Not to be missed is the awe-inspiring story of the Master’s Pen: a pen made from 40-million-year-old amber Sull sourced from Russia and 5,000-year-old bog oak. I’ll save the rest of the story for enticed readers. The manual finishes with handouts, exercises, guide sheets, historical and modern work from many of today’s accomplished calligraphers (all students of Michael R. Sull), and Sull’s “Secret of the Ovals” which I won’t reveal. But I highly recommend you purchase the book to find out!

Erica McPhee
P.S. The images are my practice from the book.

Mary_M:
Thanks for your review. I was wondering if I’d like it since I already have his “Learning to Write Spencerian Script”.

Erica McPhee:
@Mary_M  - It’s a very different kind of book than that one. This one includes all of his “secrets” if you will, about how he does things. It is the narrative that really shines in this book. Often when reading some of the old journals, I’m left asking, “but how did they do that?” This book answers those questions.  ;)

Zivio:
Thanks @Erica McPhee for the detailed review! I'd recently seen Michael announce it on his FaceBook page and had debated whether to purchase it.

Like @Mary_M I have and continue to use Michael and Debra Sull's "Learning to Write Spencerian Script," which was a huge game-changer for me! Until then, I'd only had the Mott's Spencerian Theory and copybook reprints for my first year of practice and very, very little input from anyone to inform my practice. Michael had also sent along a personal nameplate in the manner of penman masters/teachers of old and what appearted to be a quickly jotted off note. I was in awe!

As I've (often) mentioned on the forum my interest in Spencerian is its use for everyday handwriting and correspondence, with some definite OP flair but perhaps only conservatively flourished. "Learning to Write ..." definitely fit the bill for me as a most practical guide and manual.

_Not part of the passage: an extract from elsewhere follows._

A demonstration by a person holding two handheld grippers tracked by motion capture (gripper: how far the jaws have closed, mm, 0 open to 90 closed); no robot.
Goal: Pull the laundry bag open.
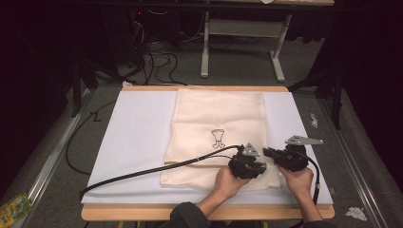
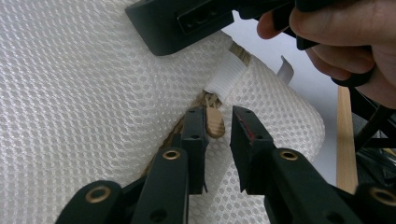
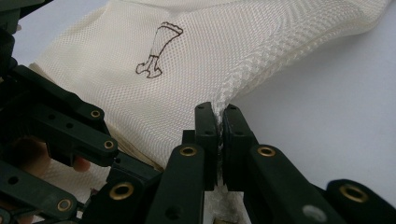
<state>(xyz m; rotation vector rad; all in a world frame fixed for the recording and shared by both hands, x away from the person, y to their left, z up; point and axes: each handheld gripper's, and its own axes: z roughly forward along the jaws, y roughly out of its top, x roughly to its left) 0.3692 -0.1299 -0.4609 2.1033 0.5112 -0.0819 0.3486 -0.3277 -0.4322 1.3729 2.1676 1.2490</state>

While this new publication seems way too advanced for my own aspirations and current level of skill, I've always been one to be on the alert for, and open to, anything that appears on my radar when learning new things. I also very much like to support the arts and artists and anyone who works to advance the art and craft of handwriting ... SO I ORDERED IT!  ;D

I'm certain that if nothing it will be a great source of inspiration and interest.